=== Instructions for the task ===
Once you find the line with "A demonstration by" in the data below, transcribe exactly each line from there to the line with "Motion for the", inclusive, and nothing else. Drop the pictures.

★ ★ ★ ★ ★

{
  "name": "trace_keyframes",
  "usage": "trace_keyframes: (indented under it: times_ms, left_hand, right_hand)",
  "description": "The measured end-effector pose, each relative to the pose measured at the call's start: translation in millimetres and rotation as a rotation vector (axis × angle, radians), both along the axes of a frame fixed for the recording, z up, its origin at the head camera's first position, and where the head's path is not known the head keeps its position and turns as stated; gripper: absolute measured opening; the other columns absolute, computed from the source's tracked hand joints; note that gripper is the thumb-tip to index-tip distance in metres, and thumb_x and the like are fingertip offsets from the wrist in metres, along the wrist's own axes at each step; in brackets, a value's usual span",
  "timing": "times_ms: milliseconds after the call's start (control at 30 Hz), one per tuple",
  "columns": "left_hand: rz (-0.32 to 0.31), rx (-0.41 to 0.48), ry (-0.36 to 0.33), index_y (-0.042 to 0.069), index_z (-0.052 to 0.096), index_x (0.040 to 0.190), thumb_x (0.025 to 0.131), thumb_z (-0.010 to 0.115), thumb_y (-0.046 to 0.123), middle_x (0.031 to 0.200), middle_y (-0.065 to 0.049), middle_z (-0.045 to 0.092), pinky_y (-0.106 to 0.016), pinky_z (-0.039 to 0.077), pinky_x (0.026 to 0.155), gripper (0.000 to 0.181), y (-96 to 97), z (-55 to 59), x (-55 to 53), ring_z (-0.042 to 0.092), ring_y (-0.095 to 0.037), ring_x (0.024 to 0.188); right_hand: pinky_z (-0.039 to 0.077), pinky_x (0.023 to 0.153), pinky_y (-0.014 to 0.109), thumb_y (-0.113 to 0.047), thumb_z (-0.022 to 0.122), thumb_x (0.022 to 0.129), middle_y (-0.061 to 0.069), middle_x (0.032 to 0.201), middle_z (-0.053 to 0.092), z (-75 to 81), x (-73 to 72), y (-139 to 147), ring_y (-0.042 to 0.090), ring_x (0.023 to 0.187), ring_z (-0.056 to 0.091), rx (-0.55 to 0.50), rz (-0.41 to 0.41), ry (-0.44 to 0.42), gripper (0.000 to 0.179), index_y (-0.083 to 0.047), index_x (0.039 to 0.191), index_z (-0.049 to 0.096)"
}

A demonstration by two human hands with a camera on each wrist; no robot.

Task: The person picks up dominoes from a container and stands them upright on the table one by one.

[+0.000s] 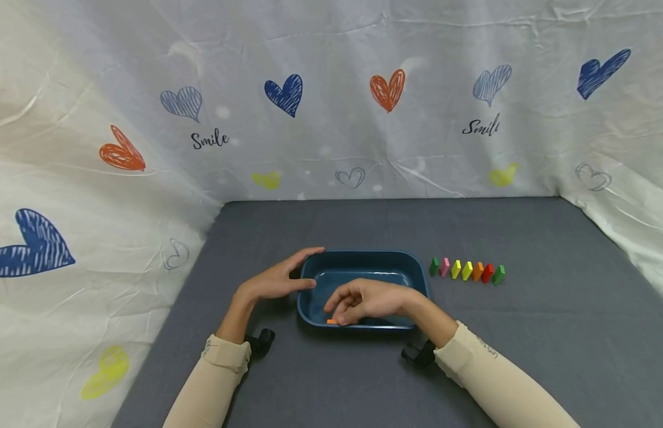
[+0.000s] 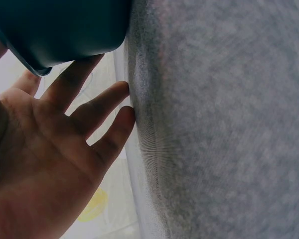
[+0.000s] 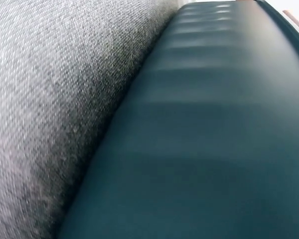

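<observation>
A dark blue-green rectangular tray [image 1: 363, 254] rests on the grey cloth in the head view. My left hand [image 1: 275, 280] is at its left end, thumb over the rim and the other fingers along the outside. The left wrist view shows that hand [image 2: 45, 144] with fingers spread and fairly straight, some touching the tray's outer wall [image 2: 84, 30]. Reaching over the near side, my right hand [image 1: 368, 298] has curled fingers low inside the tray. Thumb and fingertips pinch a small orange block [image 1: 332, 321] by the near wall. Only the tray's outer side [image 3: 199, 124] fills the right wrist view.
Right of the tray, several coloured domino blocks [image 1: 467, 271] stand upright in a row: green, pink, yellow, orange and red. Grey cloth [image 1: 524, 333] covers the table. A white curtain [image 1: 331, 137] printed with hearts hangs behind it and along the sides.
</observation>
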State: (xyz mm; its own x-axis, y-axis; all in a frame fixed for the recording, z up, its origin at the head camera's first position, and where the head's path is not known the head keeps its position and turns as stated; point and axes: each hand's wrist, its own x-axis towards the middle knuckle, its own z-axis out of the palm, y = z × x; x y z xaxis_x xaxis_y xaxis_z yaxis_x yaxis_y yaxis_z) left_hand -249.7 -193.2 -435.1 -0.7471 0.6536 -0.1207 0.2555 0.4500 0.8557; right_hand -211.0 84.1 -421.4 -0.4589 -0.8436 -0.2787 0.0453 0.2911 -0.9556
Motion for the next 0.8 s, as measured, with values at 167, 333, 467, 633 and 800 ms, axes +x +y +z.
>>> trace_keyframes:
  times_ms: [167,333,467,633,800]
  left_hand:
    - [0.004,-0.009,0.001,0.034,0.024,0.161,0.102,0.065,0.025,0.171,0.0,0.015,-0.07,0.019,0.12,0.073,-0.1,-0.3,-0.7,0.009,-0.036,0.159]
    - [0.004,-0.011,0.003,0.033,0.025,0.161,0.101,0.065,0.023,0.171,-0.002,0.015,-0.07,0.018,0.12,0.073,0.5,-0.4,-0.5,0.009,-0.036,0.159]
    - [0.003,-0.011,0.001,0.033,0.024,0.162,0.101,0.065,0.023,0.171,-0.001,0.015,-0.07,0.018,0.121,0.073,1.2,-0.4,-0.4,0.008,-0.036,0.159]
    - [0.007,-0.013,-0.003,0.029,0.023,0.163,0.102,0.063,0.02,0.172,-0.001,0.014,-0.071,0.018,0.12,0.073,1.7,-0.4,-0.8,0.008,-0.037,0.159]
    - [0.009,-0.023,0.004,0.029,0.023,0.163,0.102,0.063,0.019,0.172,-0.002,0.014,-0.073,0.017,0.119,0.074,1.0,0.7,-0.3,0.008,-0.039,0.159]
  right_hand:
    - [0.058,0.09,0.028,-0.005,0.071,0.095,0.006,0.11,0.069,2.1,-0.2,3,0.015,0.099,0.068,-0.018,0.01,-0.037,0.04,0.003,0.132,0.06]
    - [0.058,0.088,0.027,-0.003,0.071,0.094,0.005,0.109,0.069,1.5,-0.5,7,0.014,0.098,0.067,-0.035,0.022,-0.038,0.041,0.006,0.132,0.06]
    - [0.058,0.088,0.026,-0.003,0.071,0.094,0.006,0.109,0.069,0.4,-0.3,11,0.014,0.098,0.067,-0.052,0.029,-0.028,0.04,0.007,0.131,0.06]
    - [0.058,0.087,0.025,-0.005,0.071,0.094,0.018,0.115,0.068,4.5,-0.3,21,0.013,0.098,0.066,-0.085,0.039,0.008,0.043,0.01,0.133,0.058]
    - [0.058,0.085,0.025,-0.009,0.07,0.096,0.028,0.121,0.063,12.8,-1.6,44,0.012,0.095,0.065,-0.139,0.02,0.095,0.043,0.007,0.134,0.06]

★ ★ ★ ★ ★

=== Written answer ===
A demonstration by two human hands with a camera on each wrist; no robot.

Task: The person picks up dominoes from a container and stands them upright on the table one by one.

[+0.000s] 
[+0.000s] 
[+0.000s] 

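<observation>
A dark blue-green rectangular tray [image 1: 363, 254] rests on the grey cloth in the head view. My left hand [image 1: 275, 280] is at its left end, thumb over the rim and the other fingers along the outside. The left wrist view shows that hand [image 2: 45, 144] with fingers spread and fairly straight, some touching the tray's outer wall [image 2: 84, 30]. Reaching over the near side, my right hand [image 1: 368, 298] has curled fingers low inside the tray. Thumb and fingertips pinch a small orange block [image 1: 332, 321] by the near wall. Only the tray's outer side [image 3: 199, 124] fills the right wrist view.
Right of the tray, several coloured domino blocks [image 1: 467, 271] stand upright in a row: green, pink, yellow, orange and red. Grey cloth [image 1: 524, 333] covers the table. A white curtain [image 1: 331, 137] printed with hearts hangs behind it and along the sides.
</observation>
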State: (xyz mm; its own x-axis, y-axis; all in a frame fixed for the recording, z up, its origin at the head camera's first position, and where the head's path is not known the head keeps its position and turns as stated; point and axes: each hand's wrist, its own x-axis towards the middle knuckle, its own z-axis out of the palm, y = z × x; x y z xaxis_x xaxis_y xaxis_z yaxis_x yaxis_y yaxis_z) left_hand -249.7 -193.2 -435.1 -0.7471 0.6536 -0.1207 0.2555 0.4500 0.8557; right_hand -211.0 84.1 -421.4 -0.4589 -0.8436 -0.2787 0.0453 0.2911 -0.9556
Motion for the next 0.8 s, as measured, with values at 167, 333, 467, 633 and 800 ms, axes +x +y +z.

Work on this exercise is now complete.